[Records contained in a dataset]
----

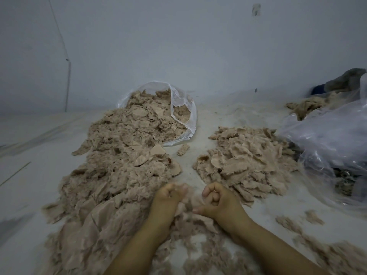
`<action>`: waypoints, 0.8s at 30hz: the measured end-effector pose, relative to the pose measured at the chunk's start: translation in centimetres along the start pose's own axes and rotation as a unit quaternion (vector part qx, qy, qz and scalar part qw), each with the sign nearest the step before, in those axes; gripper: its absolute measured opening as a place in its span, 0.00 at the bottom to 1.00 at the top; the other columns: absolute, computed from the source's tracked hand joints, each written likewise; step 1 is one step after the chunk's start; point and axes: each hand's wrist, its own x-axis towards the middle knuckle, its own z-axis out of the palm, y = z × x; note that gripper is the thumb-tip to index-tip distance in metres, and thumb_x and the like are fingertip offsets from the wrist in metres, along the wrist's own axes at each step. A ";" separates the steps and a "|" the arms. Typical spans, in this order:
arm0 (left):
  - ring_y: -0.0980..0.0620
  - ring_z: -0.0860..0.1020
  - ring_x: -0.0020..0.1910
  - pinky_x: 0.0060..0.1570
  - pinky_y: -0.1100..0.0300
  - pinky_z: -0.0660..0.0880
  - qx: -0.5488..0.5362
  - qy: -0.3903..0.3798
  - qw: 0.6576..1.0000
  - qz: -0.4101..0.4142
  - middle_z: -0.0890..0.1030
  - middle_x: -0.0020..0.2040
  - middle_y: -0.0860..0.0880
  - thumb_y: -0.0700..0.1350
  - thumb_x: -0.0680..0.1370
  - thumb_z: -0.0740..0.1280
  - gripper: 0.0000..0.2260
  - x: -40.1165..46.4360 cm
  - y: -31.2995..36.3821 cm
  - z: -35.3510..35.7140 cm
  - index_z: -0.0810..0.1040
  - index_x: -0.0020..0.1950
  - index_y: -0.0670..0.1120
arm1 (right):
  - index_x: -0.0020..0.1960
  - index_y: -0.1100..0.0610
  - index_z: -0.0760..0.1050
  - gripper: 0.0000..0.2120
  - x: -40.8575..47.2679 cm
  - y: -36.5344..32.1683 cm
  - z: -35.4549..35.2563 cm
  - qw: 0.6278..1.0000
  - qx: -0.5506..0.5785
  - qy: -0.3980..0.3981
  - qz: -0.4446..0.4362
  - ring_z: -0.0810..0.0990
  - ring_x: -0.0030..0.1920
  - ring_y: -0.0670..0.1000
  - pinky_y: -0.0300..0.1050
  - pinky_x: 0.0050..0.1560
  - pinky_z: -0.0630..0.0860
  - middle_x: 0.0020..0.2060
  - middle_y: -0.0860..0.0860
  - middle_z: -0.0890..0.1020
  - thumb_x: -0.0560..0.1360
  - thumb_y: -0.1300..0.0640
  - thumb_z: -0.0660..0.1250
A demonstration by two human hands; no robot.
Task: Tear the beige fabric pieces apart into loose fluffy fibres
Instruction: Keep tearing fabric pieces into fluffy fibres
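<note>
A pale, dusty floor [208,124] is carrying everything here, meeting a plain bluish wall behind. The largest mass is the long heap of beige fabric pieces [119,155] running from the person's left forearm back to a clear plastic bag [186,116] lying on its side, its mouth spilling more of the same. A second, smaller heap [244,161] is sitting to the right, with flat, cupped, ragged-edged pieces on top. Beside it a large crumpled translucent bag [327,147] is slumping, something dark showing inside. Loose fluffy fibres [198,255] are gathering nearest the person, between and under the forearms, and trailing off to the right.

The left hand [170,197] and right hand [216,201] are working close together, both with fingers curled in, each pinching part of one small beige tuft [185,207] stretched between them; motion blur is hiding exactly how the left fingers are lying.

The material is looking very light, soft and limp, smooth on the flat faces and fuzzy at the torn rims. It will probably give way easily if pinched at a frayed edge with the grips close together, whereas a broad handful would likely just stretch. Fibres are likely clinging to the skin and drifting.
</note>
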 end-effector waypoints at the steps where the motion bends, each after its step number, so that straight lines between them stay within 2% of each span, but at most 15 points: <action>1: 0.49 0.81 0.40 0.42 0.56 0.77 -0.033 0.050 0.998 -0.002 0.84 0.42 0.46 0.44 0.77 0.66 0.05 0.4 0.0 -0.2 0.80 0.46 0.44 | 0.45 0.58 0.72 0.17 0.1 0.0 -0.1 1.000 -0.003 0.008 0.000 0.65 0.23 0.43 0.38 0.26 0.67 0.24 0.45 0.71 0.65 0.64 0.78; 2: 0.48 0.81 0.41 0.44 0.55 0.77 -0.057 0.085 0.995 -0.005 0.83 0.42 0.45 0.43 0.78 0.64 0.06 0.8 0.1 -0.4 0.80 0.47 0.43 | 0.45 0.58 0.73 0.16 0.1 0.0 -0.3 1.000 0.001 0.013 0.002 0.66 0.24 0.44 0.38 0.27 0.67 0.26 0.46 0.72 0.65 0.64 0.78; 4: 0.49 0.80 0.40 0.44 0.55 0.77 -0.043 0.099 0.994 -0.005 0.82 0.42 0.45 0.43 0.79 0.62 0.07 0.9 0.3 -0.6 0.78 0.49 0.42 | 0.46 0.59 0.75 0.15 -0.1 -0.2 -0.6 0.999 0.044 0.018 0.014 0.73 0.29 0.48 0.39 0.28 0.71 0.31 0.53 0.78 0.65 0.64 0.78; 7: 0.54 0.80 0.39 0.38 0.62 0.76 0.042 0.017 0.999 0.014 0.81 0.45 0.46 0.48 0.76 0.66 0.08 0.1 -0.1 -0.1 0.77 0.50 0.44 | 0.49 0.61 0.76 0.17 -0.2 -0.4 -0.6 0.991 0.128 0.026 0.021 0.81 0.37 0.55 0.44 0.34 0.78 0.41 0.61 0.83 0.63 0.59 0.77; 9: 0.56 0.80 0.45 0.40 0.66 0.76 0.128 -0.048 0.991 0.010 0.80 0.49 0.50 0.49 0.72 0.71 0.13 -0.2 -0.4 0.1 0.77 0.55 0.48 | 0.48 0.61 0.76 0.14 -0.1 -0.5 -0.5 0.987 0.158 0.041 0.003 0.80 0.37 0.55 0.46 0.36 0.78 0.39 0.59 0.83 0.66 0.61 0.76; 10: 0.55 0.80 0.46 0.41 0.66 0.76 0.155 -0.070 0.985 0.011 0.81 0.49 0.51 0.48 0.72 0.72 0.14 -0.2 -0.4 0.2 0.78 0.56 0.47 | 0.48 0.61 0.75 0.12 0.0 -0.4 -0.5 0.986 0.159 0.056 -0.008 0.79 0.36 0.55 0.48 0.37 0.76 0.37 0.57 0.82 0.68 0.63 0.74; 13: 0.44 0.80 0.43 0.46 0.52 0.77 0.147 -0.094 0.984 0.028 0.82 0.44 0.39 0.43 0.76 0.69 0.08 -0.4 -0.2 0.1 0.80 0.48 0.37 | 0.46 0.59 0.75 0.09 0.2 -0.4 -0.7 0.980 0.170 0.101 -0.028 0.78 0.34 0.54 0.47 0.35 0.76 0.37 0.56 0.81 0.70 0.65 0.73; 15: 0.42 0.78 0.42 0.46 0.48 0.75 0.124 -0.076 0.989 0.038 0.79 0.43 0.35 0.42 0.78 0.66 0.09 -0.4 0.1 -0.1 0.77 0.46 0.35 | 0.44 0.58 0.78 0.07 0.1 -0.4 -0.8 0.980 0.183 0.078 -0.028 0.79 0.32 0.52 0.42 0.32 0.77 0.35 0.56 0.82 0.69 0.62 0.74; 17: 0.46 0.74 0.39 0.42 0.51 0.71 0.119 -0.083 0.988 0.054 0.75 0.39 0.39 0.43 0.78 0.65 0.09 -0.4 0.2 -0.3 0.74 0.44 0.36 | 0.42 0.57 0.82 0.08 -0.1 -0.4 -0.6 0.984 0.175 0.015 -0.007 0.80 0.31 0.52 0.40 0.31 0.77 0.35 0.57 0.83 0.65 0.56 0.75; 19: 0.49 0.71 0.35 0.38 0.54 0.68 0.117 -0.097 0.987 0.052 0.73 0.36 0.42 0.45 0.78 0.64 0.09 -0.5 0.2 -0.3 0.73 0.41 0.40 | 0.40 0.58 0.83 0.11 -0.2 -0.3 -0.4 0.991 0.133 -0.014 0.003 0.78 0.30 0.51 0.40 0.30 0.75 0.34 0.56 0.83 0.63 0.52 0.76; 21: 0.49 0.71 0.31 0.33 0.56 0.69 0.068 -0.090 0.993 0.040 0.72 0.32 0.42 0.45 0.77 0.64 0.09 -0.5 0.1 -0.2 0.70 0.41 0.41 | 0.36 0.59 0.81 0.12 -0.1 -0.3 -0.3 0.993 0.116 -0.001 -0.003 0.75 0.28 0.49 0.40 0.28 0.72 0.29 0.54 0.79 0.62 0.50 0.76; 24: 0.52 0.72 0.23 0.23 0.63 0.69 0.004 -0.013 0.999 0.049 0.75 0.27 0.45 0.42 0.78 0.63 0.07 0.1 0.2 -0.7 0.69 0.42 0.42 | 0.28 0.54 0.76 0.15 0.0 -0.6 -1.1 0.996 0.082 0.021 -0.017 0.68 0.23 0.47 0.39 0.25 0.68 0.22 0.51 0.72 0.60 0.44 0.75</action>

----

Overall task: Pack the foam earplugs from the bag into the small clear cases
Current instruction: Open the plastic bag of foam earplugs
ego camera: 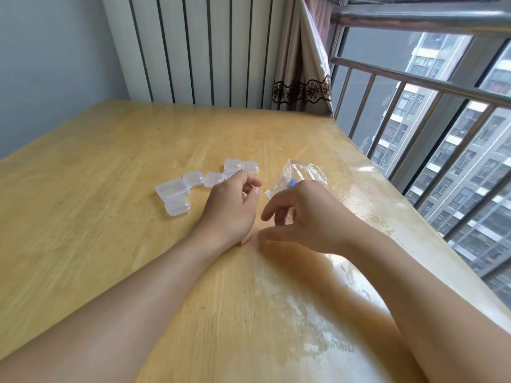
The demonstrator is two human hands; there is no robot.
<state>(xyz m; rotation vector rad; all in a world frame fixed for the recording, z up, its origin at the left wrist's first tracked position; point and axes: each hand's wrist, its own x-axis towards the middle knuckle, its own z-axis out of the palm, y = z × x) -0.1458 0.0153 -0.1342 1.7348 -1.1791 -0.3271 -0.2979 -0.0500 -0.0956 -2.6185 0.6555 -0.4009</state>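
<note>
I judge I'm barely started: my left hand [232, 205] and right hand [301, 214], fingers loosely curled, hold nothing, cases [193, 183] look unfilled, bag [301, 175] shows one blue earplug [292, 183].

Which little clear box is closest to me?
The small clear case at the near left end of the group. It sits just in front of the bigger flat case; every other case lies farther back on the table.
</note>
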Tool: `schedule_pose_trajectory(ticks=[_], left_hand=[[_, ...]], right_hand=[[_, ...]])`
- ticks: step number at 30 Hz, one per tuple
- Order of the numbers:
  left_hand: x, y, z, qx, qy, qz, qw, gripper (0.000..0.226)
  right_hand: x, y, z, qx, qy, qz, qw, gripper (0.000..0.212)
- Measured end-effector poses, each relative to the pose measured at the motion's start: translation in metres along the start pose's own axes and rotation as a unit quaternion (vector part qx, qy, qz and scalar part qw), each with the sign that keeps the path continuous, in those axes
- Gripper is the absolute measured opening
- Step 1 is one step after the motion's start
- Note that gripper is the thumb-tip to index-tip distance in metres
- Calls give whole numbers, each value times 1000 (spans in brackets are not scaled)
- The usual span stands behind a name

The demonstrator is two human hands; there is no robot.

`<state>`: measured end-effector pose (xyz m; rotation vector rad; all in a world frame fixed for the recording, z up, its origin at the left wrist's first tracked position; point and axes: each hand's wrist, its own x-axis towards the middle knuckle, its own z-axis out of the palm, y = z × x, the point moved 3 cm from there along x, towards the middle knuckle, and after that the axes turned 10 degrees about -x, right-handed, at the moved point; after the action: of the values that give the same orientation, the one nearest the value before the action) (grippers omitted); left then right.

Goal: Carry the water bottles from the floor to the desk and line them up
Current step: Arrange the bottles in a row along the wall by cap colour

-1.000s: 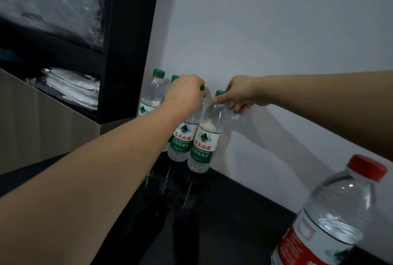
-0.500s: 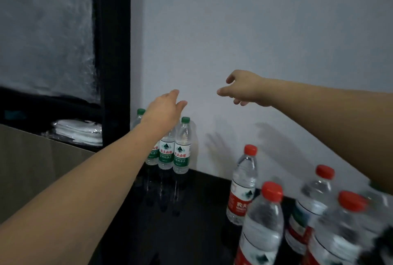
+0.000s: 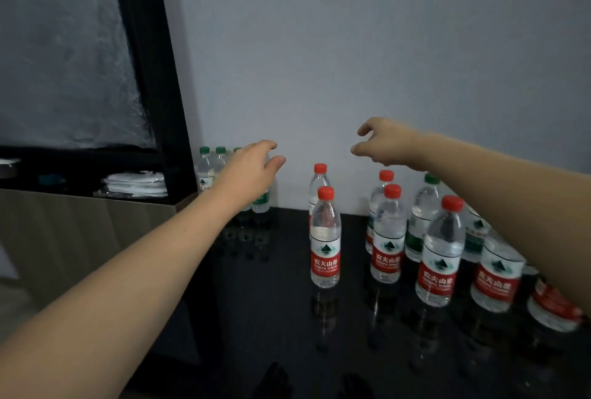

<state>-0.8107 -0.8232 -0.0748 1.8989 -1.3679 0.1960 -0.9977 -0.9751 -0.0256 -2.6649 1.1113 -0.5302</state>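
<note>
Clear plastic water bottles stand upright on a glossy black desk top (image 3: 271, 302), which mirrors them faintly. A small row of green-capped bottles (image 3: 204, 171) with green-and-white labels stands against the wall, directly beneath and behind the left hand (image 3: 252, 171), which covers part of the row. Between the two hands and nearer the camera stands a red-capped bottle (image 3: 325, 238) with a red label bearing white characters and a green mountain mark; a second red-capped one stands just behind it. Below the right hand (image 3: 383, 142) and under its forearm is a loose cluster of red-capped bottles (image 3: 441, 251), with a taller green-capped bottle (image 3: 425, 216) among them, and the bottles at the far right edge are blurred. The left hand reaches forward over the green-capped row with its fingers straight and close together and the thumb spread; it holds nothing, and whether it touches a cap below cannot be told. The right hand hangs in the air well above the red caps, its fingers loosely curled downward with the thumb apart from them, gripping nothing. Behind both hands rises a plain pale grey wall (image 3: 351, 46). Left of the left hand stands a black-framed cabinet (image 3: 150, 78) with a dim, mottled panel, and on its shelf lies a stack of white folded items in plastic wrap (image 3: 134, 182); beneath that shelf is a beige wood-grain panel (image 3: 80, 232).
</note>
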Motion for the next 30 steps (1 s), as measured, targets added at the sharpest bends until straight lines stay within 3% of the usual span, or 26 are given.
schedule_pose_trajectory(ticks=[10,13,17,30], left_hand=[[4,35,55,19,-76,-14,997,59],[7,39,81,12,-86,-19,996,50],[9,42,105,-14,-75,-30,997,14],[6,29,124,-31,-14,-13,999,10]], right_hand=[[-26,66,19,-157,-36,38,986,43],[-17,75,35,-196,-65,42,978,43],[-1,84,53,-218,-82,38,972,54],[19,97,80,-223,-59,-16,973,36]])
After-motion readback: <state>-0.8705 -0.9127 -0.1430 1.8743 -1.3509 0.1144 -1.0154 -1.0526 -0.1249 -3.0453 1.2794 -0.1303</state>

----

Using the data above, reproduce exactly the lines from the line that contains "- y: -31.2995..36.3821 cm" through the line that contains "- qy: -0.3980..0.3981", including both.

  - y: -31.2995..36.3821 cm
  - z: -35.3510..35.7140 cm
  - index_z: -0.0810..0.1040
  - index_x: -0.0020..0.1950
  - index_y: -0.0670..0.1120
arm1 (right):
  - index_x: -0.0020..0.1960
  - index_y: -0.1100..0.0610
  - index_z: -0.0760..0.1050
  - gripper: 0.0000..0.2120
  - x: -40.8575..47.2679 cm
  - y: -36.5344..32.1683 cm
  - z: -35.4549..35.2563 cm
  - qw: 0.6278..1.0000
  - qx: -0.5506..0.5785
  - qy: -0.3980..0.3981

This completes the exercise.